**DATA EXCERPT:**
══════

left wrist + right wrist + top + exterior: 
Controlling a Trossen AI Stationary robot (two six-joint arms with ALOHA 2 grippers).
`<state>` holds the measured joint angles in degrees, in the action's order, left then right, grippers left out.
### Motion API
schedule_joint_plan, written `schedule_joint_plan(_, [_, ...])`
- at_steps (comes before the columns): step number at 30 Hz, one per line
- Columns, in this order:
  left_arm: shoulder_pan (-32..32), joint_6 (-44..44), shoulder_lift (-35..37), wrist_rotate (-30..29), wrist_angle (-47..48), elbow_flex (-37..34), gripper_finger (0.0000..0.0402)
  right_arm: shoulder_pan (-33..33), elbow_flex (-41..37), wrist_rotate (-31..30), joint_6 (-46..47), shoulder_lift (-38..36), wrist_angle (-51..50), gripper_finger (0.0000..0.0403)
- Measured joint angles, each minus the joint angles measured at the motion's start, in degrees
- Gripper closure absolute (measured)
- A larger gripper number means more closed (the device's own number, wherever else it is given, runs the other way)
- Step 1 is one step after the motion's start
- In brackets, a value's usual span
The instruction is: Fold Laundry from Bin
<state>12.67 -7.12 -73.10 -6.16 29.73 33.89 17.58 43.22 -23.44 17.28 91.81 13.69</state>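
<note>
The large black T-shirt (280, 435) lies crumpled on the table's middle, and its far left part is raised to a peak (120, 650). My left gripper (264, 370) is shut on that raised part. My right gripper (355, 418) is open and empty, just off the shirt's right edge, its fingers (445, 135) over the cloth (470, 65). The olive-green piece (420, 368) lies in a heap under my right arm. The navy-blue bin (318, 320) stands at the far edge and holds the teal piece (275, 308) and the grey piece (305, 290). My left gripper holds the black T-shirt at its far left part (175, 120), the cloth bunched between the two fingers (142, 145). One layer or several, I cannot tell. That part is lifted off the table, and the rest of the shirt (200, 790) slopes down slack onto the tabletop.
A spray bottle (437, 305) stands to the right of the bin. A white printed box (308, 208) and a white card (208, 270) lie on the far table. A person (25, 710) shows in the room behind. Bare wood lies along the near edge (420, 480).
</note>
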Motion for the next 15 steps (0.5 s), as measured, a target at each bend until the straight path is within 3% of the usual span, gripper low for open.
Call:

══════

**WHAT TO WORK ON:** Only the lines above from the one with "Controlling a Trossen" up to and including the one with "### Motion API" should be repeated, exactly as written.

**TASK ANSWER:**
Controlling a Trossen AI Stationary robot (two six-joint arms with ALOHA 2 grippers).
`<state>` holds the measured joint angles in degrees, in the action's order, left then right, grippers left out.
### Motion API

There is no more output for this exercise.